Monday, April 29, 2013

Hungry Ghost

Self-published novels take Goodwin's Law to an extreme: A few rough diamonds are obscured by shelves full of poorly-written, badly-structured, generally awful crap. But Allison Moon's Lunatic Fringe is one of the diamonds: a passionate romance that drew the reader in to the strange life of a protagonist discovering her nature as a lesbian, a lycanthrope, and a peacespeaker (a kind of psychic translator/mediator/shaman). While engaging, the book was not without its issues; the plot was uneven, the characterizations spotty at best, and half the book was spent on Lexie and her lover Archer having lots of sex. But it was still a good read, and showed a lot of potential. Eighteen months later, the sequel is out, and Moon has... umm... traded up to different problems.

I'm hard to please, okay?

To be fair, there is plenty enough good material here to justify a purchase. Most of it has to do with the characters. In this respect more than any other, Hungry Ghost surpasses its predescessor. Lexie's packmates in the first book were horny lesbians and little more, which had some unfortunate implications. That's fixed here by giving them more page time and more distinctive personalities. New characters - of which there are more than a few- fare just as well, as do the handful of other returners. The best of them is Sage, Archer's brother who shows up for the last third of the book and proceeds to become the most interesting thing in it. A shape-shifter who favors beast mode, he provides an experienced perspective on the world and a smattering of fish-out-of-water humor. I wish he had come into the story earlier, because in a book about defying social norms, it's of great benefit to have a character who doesn't care about social norms. In a zen way, that is, rather than a dickish way.
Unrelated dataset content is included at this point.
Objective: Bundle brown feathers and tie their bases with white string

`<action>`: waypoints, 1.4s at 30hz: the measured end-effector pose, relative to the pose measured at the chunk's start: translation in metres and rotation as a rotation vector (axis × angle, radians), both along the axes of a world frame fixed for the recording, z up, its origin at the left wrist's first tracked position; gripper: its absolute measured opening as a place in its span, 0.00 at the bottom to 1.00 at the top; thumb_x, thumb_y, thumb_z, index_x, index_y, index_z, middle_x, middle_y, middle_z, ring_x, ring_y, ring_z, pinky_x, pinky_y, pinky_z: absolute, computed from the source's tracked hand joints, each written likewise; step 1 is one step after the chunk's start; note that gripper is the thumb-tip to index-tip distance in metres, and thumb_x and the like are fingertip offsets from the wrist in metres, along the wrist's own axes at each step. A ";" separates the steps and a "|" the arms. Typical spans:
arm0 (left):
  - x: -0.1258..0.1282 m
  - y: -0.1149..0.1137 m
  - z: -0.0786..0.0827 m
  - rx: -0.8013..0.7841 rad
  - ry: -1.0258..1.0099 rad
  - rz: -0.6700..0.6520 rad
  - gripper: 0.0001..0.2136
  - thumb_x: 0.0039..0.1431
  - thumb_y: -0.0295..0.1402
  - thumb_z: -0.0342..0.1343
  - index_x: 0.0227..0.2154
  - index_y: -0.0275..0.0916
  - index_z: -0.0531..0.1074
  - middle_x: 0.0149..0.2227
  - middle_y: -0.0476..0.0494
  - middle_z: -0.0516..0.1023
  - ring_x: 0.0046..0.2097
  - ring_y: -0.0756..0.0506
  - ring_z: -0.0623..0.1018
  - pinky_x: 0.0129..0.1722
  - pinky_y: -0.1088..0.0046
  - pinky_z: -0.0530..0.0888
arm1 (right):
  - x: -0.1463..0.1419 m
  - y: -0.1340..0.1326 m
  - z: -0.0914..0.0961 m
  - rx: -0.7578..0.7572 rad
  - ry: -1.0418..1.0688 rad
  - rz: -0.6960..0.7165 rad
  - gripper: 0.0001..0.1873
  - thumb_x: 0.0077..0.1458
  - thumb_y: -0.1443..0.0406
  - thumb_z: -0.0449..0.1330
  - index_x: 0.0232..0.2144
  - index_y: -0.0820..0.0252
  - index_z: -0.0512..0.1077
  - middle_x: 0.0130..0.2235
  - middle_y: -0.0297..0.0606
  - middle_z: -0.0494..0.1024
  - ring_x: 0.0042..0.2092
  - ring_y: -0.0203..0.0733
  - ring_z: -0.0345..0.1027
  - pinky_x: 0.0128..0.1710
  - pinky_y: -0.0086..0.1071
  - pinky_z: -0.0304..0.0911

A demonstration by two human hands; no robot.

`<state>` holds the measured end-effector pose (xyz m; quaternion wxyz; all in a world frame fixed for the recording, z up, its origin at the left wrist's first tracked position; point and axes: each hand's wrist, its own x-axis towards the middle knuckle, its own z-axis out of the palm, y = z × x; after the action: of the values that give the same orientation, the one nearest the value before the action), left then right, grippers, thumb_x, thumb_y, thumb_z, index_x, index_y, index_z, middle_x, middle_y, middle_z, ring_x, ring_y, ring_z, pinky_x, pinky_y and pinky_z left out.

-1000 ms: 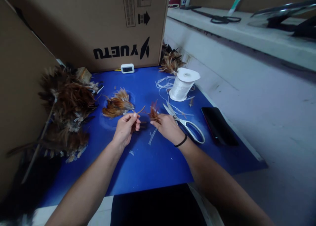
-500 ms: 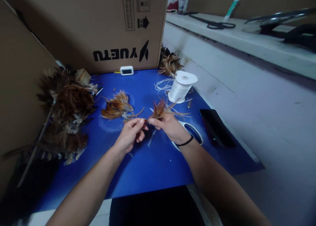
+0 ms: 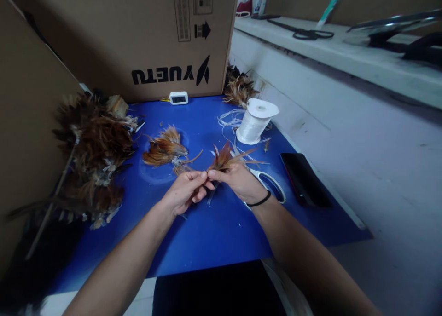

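Observation:
My right hand (image 3: 238,180) is closed around a small bunch of reddish-brown feathers (image 3: 223,158), whose tips fan up and to the right. Thumb and forefinger of my left hand (image 3: 188,190) pinch together at the lower end of that bunch, against my right fingertips. What exactly the left fingers grip there is too small to make out. Just beyond my left hand lies a loose clump of orange-brown feathers (image 3: 165,148) on the blue table (image 3: 207,238). Scissors with white handles (image 3: 276,187) are partly hidden under my right wrist.
A spool of white ribbon (image 3: 255,123) stands behind my right hand, loose strands beside it. To the right lies a black phone (image 3: 304,180). Large feather bundles (image 3: 100,146) heap up on the left. A cardboard box (image 3: 113,40) and a small digital display (image 3: 178,98) are at the back.
My left fingertips have come closer in against the base of the feather bunch and my right fingers. The view has shifted slightly; other things lie as before.

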<state>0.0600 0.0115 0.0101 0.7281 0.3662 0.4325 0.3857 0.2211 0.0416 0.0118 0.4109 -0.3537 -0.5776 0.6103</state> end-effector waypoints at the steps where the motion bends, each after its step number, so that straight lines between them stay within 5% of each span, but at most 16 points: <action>1: 0.000 0.000 0.000 -0.006 -0.001 -0.011 0.16 0.49 0.43 0.60 0.24 0.31 0.72 0.18 0.48 0.71 0.14 0.59 0.61 0.11 0.84 0.54 | 0.000 0.000 0.000 0.004 -0.004 0.002 0.11 0.44 0.59 0.65 0.25 0.62 0.75 0.26 0.34 0.76 0.31 0.36 0.69 0.35 0.31 0.63; 5: -0.001 0.000 0.000 -0.001 -0.008 -0.003 0.15 0.48 0.42 0.61 0.21 0.32 0.72 0.12 0.52 0.65 0.13 0.59 0.60 0.12 0.84 0.55 | 0.001 -0.001 -0.002 0.011 -0.026 -0.006 0.11 0.44 0.58 0.65 0.26 0.61 0.76 0.28 0.36 0.78 0.34 0.38 0.71 0.38 0.33 0.65; 13: 0.001 0.001 -0.001 0.070 -0.030 0.082 0.12 0.45 0.37 0.64 0.22 0.32 0.72 0.18 0.50 0.71 0.14 0.59 0.62 0.13 0.83 0.58 | 0.002 -0.003 0.000 0.114 -0.200 -0.115 0.11 0.44 0.59 0.65 0.29 0.59 0.78 0.29 0.38 0.78 0.34 0.41 0.72 0.32 0.32 0.65; 19: 0.002 0.002 -0.004 0.233 0.041 0.193 0.11 0.49 0.37 0.61 0.22 0.33 0.71 0.19 0.50 0.72 0.15 0.58 0.64 0.16 0.81 0.59 | -0.003 -0.004 0.001 0.022 -0.013 -0.087 0.14 0.39 0.61 0.68 0.31 0.60 0.76 0.32 0.37 0.78 0.34 0.39 0.72 0.38 0.34 0.67; 26: 0.006 0.000 -0.008 0.395 0.161 0.254 0.11 0.53 0.37 0.57 0.23 0.34 0.71 0.17 0.51 0.71 0.15 0.56 0.65 0.19 0.79 0.62 | -0.011 -0.010 0.005 0.101 -0.065 -0.209 0.11 0.43 0.59 0.66 0.26 0.62 0.76 0.26 0.36 0.76 0.27 0.36 0.67 0.30 0.31 0.63; 31: 0.005 -0.001 -0.007 0.386 0.158 0.184 0.12 0.54 0.38 0.56 0.23 0.33 0.70 0.16 0.52 0.69 0.15 0.57 0.65 0.20 0.80 0.62 | -0.009 -0.008 0.005 0.238 -0.137 -0.245 0.12 0.44 0.58 0.65 0.21 0.63 0.75 0.21 0.32 0.70 0.24 0.32 0.61 0.26 0.29 0.59; 42: -0.001 -0.001 -0.004 0.177 -0.008 -0.068 0.14 0.54 0.43 0.55 0.31 0.34 0.69 0.25 0.48 0.73 0.19 0.54 0.70 0.17 0.79 0.67 | -0.005 -0.005 0.003 0.282 -0.178 -0.186 0.19 0.47 0.55 0.62 0.15 0.62 0.70 0.18 0.32 0.69 0.23 0.32 0.61 0.25 0.29 0.59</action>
<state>0.0593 0.0107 0.0063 0.7073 0.4419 0.3813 0.3990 0.2157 0.0364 0.0148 0.4583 -0.3972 -0.6562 0.4490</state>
The interactions between these varied characters are interesting, and in fact some of the best parts of the book. Well, most of the time. There are moments when the dialogue stumbles and feels contrived, unreal, or overly clever. At other points, it veers into gender-issues soapboxing. For more most part, though, the patter is snappy and engaging. In fact, on a nuts-and-bolts technical level, Moon's writing is much improved since book 1. She is at her best when writing sensually, by which I mean "about sensations". The sound of a wolf's howl, the taste of a live songbird, those are the moments that jump out at me as memorable. It's probably why she chose to write about werewolves to begin with, and you can't deny she has a knack for it.
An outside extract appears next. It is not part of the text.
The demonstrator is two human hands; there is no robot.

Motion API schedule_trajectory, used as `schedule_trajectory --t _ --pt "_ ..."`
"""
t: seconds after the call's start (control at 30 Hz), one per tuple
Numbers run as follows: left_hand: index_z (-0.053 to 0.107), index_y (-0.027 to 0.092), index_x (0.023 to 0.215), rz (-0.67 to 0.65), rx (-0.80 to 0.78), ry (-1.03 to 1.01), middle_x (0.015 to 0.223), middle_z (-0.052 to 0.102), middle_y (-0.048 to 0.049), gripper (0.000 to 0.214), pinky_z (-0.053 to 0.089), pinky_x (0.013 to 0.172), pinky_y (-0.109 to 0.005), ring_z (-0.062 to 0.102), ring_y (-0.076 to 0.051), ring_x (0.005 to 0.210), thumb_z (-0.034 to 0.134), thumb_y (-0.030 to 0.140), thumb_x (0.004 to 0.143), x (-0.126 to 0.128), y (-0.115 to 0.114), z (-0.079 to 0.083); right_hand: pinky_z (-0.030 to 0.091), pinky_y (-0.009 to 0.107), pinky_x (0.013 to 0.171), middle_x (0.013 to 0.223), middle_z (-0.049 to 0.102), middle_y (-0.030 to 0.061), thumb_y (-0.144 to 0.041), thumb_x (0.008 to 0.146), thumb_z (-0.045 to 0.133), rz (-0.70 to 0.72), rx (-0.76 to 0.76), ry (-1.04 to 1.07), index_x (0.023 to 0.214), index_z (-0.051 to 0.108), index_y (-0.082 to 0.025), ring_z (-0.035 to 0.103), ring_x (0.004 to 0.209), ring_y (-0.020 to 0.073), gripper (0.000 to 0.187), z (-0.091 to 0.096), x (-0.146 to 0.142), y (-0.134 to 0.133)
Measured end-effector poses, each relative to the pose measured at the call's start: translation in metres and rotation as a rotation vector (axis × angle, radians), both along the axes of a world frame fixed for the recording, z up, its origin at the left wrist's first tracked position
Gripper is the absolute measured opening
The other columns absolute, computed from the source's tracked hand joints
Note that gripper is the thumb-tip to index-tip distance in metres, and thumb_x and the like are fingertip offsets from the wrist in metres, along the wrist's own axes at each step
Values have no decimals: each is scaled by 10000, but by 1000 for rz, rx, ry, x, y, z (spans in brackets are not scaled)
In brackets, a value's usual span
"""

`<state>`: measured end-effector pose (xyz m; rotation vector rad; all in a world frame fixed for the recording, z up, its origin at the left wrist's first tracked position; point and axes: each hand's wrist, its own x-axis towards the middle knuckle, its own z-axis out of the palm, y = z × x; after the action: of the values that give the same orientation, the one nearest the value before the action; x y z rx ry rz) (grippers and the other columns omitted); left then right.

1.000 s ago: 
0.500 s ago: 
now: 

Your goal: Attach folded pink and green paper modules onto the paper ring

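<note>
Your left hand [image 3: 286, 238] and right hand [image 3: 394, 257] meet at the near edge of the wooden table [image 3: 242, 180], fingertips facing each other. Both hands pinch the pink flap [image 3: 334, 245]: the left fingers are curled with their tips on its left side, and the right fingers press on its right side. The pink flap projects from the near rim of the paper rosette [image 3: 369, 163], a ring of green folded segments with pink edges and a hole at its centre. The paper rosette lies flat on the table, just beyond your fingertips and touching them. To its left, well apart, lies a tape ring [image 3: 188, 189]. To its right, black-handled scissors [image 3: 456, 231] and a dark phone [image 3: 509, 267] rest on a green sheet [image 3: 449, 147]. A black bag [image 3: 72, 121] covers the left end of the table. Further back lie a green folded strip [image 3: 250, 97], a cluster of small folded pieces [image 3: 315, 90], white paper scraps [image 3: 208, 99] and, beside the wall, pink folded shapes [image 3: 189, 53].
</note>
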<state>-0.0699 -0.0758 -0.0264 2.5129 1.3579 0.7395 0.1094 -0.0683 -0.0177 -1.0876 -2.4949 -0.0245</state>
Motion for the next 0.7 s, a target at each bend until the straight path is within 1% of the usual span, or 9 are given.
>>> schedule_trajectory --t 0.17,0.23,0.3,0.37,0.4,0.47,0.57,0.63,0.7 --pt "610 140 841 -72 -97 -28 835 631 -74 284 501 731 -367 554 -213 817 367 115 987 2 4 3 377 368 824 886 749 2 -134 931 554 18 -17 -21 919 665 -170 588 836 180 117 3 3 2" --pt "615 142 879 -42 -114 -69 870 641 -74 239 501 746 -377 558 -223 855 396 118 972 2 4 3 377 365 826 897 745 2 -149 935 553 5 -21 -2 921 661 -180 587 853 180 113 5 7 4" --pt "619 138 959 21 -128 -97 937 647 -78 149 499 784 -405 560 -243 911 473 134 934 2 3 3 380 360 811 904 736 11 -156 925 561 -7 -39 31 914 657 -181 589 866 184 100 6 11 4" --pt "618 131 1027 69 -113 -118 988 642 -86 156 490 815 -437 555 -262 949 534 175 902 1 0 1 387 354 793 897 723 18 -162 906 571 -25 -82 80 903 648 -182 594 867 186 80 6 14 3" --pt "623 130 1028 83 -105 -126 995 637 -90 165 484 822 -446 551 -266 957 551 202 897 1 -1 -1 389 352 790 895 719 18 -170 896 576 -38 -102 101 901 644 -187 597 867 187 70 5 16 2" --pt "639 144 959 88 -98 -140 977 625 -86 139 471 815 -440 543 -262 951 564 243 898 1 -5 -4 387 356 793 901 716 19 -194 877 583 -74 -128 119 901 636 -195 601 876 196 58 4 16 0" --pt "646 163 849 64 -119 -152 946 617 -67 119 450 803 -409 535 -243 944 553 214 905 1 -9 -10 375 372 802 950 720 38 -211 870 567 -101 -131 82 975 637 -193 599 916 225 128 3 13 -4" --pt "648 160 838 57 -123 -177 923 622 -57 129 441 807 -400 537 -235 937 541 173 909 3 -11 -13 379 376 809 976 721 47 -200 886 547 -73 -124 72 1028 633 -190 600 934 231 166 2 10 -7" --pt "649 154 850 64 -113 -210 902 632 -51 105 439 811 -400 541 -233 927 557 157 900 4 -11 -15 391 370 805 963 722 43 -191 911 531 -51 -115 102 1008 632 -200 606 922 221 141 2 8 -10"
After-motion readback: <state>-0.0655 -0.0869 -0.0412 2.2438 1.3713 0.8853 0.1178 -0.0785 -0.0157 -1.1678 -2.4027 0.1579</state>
Now to the bad: Story structure remains a weakness, and in fact it almost sinks the book outright. The main plot involves Lexie & co. investigating a lycanthropic murder that eventually leads them to a pack of rogue full-blood werewolves. In the meantime, Lexie struggles to find her own identity, cope with the loss of Archer, and eventually juggle three potential love interests: Sage, a butch biker chick named Randy, and Renee, the pack's new leader. On a fundamental, "bedrock" level, all that is fine.

But the story is crippled by a grand clusterfuck of a second act. The hundred pages or so around the middle are full of subplots that go nowhere: Rory, the mysterious book in the library, Lexie's digging into her mother's past, and the whole business with Lexie's knife. All of these things show up, look like they're going to mean something, then get more or less get tossed aside. Randy also gets tossed aside, despite being central to the first third of the book. The gay male pack is the only one that really makes an impression, and even then they seem to exist mainly to beef up the heroes' army during the big climactic fight.
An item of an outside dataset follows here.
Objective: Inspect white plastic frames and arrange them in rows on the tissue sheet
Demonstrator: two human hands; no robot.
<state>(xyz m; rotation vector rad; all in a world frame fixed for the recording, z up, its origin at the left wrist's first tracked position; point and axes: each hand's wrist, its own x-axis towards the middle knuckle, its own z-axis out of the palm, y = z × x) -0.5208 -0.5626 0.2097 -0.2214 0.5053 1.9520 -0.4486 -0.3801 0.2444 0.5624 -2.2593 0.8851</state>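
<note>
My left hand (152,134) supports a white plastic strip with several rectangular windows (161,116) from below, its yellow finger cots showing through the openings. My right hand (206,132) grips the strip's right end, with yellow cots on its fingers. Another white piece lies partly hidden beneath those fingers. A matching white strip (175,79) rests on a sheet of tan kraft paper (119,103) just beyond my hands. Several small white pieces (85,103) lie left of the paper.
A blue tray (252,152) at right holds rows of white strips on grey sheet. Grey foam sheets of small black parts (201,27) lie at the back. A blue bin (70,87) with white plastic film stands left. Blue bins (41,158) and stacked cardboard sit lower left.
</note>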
Some of this is setting stuff up for later books. Long-time readers know what my opinion is on that: tell the story you're telling NOW, dammit, not the story you're going to be telling a year from now. In any event, the plot does eventually get back on track, but by then it's spent so much time going in so many directions that the reader is likely to feel lost and disoriented. I certainly was, and I was never able to get completely back in to Hungry Ghost after that.

There's also an absence of passion in that middle part, and I'm not just talking about the switch from erotic romance to a more traditional urban fantasy story. The first book was an endless parade of Lexie and Archer sexing it up during its' middle, and I chided it for that. But I at least got the impression that Moon was deeply invested in her material, on an emotional level. This time around, not so much. In fact a large part of that slog in the middle is because she's trying to set up pieces for the finale, with an air not of enthusiasm, but of rote busywork.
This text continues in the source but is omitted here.